Time to Reevaluate the Importance of Bradley Manning’s Alleged Leak?

Back when WikiLeaks leaked the Collateral Murder video, I was agnostic about the value of the leak. Surely, exposing the cover-up of the killing of the Reuters journalists was important. But I thought the response focused too much on the soldiers who had been trained to respond the way they had, and too little on the architects of the policies that put them in that dehumanizing position.

I personally didn’t delve much into the Afghan cable dump, so I never really assessed its value. And with the sole exception of the Iran hiker cable–which the NYT left dangerously unredacted to make one of its pet points–I found the Iraq cables to be redacted beyond the point of usefulness.

And so it was that in the early days after the State cable release when Joe Lieberman was intervening to try to prevent publication of WikiLeaks, Joe Biden was calling Julian Assange a high tech terrorist, and Sarah Palin was advocating hunting down WikiLeaks like al Qaeda, I was somewhat agnostic on the value of the massive leaks WikiLeaks released. When Floyd Abrams was trying to distinguish “good” leaker Daniel Ellsberg from “bad” alleged leaker Bradley Manning, I knew there had been revelations important to my issues, but I wasn’t sure how Manning’s alleged leak would measure up across time.

That seems like a long, long time ago.

And while we don’t yet know how the State Department cable leaks will weather history, the importance of the leak now seems beyond question. Consider the way the NYT–the Administration’s mole in the press corps–continues to rely on the cable leaks even while it disdains Julian Assange as a bag lady. Indeed, on some stories the NYT is getting scooped on by their former reporters, they use cables as a crutch to catch up.
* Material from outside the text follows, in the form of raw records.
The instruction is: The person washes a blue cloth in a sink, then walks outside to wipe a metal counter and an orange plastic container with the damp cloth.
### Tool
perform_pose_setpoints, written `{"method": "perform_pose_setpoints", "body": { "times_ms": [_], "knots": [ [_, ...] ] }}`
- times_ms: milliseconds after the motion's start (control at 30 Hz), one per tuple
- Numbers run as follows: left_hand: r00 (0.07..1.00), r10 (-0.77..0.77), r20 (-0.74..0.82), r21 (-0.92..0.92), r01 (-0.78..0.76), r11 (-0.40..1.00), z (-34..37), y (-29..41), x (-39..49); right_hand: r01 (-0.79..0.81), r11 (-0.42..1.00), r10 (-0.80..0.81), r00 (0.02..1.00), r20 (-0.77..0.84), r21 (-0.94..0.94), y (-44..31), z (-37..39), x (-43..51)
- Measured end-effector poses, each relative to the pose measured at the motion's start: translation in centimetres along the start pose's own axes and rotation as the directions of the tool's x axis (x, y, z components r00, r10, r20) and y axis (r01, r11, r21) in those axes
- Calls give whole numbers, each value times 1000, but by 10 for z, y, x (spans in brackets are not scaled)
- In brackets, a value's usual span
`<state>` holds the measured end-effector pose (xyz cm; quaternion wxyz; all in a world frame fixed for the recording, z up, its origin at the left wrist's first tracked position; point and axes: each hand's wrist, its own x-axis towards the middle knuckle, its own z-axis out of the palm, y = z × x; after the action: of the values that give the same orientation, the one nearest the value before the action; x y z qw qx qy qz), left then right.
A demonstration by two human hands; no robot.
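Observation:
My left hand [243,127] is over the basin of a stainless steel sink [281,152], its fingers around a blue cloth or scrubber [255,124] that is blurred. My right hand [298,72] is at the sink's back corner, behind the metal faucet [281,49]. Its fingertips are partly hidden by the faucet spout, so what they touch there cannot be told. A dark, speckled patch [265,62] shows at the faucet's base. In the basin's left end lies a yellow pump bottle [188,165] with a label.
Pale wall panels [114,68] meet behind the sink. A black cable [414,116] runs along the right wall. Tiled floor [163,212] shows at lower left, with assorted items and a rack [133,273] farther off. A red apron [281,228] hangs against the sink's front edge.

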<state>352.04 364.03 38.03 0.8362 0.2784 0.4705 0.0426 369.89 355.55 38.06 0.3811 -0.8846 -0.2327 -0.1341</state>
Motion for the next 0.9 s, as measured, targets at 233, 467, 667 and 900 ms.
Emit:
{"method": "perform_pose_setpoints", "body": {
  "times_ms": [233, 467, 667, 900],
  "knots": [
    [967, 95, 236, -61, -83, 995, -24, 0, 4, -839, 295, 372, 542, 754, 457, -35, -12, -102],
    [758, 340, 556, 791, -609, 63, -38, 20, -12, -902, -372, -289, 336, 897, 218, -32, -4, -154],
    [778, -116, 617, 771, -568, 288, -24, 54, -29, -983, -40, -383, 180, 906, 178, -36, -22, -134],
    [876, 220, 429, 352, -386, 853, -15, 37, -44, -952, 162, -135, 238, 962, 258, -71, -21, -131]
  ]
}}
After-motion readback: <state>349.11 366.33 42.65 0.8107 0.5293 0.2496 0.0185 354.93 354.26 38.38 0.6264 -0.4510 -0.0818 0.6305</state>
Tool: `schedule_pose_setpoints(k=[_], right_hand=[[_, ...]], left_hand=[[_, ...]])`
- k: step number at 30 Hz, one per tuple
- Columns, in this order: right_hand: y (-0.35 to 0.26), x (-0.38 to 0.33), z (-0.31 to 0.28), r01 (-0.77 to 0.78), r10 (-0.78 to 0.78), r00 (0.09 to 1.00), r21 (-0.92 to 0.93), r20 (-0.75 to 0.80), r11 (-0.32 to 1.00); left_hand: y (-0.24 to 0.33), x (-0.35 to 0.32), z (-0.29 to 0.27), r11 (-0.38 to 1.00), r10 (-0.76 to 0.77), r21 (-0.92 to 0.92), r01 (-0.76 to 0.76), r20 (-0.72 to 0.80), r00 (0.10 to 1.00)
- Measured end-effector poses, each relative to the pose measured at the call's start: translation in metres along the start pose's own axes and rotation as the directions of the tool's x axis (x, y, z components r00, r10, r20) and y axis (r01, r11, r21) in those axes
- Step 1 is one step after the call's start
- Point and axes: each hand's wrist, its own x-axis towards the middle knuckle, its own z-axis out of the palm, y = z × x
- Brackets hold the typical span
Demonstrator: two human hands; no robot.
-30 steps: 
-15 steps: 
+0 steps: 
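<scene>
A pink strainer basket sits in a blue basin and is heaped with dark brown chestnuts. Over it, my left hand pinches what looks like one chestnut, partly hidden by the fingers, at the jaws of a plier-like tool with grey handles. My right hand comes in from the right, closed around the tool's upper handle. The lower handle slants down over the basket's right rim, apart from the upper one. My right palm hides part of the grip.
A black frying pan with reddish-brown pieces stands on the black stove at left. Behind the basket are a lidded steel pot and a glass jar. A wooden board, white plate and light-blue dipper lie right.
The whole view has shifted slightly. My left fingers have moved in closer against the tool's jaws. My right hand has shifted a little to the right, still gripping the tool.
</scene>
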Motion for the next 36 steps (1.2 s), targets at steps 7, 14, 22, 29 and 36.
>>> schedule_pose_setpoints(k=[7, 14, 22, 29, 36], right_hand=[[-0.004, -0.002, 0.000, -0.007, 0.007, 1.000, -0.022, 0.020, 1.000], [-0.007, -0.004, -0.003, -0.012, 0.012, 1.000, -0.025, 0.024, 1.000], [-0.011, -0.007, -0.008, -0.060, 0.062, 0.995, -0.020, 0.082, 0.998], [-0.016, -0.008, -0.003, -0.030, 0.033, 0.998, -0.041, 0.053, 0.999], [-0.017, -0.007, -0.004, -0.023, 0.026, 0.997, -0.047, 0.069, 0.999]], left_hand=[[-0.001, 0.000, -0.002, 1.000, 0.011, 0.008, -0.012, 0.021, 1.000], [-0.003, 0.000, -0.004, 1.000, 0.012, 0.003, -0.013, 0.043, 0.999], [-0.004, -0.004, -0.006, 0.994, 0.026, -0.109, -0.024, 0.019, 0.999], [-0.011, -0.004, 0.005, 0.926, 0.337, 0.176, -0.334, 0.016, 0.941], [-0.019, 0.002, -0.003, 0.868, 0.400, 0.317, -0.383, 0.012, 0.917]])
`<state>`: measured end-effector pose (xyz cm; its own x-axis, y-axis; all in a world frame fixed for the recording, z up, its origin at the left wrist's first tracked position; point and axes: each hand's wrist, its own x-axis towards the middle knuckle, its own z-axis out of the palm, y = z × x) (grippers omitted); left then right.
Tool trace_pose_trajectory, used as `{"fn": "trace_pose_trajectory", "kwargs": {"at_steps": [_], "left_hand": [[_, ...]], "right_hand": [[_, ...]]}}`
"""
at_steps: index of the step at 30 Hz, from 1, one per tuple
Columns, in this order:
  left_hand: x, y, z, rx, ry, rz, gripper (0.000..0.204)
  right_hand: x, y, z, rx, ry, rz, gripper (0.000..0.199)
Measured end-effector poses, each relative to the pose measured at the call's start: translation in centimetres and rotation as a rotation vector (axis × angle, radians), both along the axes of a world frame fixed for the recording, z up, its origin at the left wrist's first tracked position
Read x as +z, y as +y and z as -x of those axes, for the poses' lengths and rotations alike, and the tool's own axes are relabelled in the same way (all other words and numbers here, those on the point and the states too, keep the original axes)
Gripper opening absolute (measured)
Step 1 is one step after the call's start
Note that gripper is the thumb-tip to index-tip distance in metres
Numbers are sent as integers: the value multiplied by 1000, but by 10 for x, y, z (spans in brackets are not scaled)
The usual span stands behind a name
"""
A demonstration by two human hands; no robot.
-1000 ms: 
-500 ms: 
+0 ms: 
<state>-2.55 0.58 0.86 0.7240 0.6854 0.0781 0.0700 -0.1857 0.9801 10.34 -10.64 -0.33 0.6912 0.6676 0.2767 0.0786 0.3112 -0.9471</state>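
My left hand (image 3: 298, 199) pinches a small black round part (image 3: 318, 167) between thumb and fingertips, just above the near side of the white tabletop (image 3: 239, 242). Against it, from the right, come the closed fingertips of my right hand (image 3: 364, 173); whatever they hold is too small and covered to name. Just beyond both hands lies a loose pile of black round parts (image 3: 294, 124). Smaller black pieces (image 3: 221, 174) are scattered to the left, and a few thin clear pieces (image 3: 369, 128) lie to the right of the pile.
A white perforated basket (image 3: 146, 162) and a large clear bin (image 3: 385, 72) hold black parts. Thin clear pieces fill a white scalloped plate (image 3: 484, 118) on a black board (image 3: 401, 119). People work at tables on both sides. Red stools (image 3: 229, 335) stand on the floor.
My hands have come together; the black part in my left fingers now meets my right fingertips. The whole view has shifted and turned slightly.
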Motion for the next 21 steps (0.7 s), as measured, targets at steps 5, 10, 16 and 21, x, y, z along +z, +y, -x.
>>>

The NYT is not alone; it seems news outlets around the world have grown accustomed–and downright happy–that these sources are all out there to help them do their jobs.

And consider the range of stories we’ve seen. We’ve seen American pressure on allies to put counterterrorism policies–both data collection and torture–ahead of democracy. We’ve seen how our troops in Iraq knowingly turned over Iraqis to be tortured. We’ve seen our allies in the Middle East promising to cause democratic elections not to take place. And while I definitely don’t think WikiLeaks “caused” the Middle Eastern uprising, they did make it hard for Western elites to defend their former client dictators once the uprisings started.

Over time, I think one of the most damning lessons from the State cables will be evidence of the tolerance for bribery and looting that rots our foreign policy. Thus far, we’ve seen details of our allies’ oil bribery, our disinterest in doing anything about Hosni Mubarak’s or Muammar Qadaffi’s or the Saudis’ looting, We’ve also seen how our government apparently threw its investigation of rich tax cheats to get Switzerland to take three of our Gitmo detainees. Our government complains about the corruption of other countries. But as WikiLeaks makes clear, those complaints are mostly just for public show.

Our government may hate all these disclosures. But they are disclosures we, as citizens, need to demand our government deliver on its promise of democracy.

After all this time, it seems, El Pais editor Javier Moreno seems to have had the right read on these leaks.

A democracy comprises diverse elements: institutions and rules; free and fair elections; independent judges and a free press, among others. At the bottom of all this there are legal procedures. When these are flouted, all the rest is put at risk.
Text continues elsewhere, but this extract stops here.